## WHAT YOU ARE ASKED TO DO
Reproduce exactly, and only, the lines below from the one containing "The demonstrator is" through the one containing "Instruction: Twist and".

## Records from a collection
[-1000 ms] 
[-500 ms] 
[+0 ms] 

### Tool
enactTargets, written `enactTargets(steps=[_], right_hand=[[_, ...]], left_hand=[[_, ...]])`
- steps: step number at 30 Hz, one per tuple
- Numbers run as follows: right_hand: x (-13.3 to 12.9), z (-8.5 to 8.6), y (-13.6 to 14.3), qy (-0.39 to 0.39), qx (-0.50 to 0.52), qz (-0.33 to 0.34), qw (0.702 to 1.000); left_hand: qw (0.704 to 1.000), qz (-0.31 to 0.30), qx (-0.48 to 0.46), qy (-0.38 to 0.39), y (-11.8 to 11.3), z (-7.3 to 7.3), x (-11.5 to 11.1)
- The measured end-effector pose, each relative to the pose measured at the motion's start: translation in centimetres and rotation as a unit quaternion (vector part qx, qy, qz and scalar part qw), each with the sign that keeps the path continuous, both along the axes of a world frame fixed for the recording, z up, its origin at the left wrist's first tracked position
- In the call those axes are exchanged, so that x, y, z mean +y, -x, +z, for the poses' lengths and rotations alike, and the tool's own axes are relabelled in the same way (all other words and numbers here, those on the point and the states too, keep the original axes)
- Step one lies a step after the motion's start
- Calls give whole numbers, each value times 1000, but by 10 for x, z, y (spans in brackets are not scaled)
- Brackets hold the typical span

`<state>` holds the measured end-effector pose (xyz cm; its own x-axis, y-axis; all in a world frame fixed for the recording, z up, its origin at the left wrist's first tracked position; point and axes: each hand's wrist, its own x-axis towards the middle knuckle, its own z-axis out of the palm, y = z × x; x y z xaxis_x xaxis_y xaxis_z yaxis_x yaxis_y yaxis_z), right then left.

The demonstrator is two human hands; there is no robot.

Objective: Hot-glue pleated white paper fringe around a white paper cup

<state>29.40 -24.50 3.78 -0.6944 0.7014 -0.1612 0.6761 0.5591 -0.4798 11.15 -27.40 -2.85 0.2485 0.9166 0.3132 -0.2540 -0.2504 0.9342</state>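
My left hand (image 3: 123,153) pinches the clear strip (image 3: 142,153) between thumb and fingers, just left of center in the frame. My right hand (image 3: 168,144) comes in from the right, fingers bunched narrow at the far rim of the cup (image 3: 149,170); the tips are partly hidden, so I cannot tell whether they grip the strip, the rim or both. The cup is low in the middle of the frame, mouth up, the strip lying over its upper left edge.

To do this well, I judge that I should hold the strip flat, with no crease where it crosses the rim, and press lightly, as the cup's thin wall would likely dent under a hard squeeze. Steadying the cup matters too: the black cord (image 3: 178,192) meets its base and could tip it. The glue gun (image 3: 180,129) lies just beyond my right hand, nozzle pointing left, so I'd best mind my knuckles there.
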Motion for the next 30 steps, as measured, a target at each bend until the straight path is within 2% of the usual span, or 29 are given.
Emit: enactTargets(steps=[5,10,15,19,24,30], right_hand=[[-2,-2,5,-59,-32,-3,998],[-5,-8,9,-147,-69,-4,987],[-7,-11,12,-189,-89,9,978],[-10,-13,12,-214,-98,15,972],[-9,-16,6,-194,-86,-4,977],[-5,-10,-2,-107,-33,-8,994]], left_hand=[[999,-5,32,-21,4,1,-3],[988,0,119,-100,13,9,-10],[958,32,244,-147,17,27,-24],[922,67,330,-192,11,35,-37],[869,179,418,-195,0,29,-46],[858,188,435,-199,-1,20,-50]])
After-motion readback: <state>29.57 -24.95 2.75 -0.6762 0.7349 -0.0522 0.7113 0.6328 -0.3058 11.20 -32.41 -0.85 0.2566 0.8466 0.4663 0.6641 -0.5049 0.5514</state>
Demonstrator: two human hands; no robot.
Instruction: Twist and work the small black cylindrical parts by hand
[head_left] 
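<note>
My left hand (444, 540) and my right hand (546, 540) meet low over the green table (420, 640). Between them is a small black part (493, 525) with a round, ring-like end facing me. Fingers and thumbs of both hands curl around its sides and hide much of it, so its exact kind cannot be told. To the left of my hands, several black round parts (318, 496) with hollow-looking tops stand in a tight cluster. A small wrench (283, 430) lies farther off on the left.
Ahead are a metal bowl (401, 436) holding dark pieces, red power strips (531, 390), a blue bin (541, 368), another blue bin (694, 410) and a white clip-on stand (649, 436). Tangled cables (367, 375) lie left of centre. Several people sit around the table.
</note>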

## ANSWER
The demonstrator is two human hands; there is no robot.

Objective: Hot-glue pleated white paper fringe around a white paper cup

<state>29.40 -24.50 3.78 -0.6944 0.7014 -0.1612 0.6761 0.5591 -0.4798 11.15 -27.40 -2.85 0.2485 0.9166 0.3132 -0.2540 -0.2504 0.9342</state>
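My left hand (image 3: 123,153) pinches the clear strip (image 3: 142,153) between thumb and fingers, just left of center in the frame. My right hand (image 3: 168,144) comes in from the right, fingers bunched narrow at the far rim of the cup (image 3: 149,170); the tips are partly hidden, so I cannot tell whether they grip the strip, the rim or both. The cup is low in the middle of the frame, mouth up, the strip lying over its upper left edge.

To do this well, I judge that I should hold the strip flat, with no crease where it crosses the rim, and press lightly, as the cup's thin wall would likely dent under a hard squeeze. Steadying the cup matters too: the black cord (image 3: 178,192) meets its base and could tip it. The glue gun (image 3: 180,129) lies just beyond my right hand, nozzle pointing left, so I'd best mind my knuckles there.
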Motion for the next 30 steps, as measured, a target at each bend until the straight path is within 2% of the usual span, or 29 are given.
Emit: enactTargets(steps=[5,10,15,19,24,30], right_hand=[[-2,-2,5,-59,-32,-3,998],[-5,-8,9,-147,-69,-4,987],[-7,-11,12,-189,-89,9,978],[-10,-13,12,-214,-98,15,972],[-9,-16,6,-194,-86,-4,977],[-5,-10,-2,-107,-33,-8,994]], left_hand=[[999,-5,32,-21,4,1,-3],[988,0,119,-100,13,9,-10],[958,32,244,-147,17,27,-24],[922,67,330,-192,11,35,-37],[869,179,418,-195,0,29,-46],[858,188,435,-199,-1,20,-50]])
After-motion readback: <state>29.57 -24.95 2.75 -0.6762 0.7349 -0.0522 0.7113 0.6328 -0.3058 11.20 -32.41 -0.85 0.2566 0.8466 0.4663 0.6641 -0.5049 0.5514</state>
Demonstrator: two human hands; no robot.
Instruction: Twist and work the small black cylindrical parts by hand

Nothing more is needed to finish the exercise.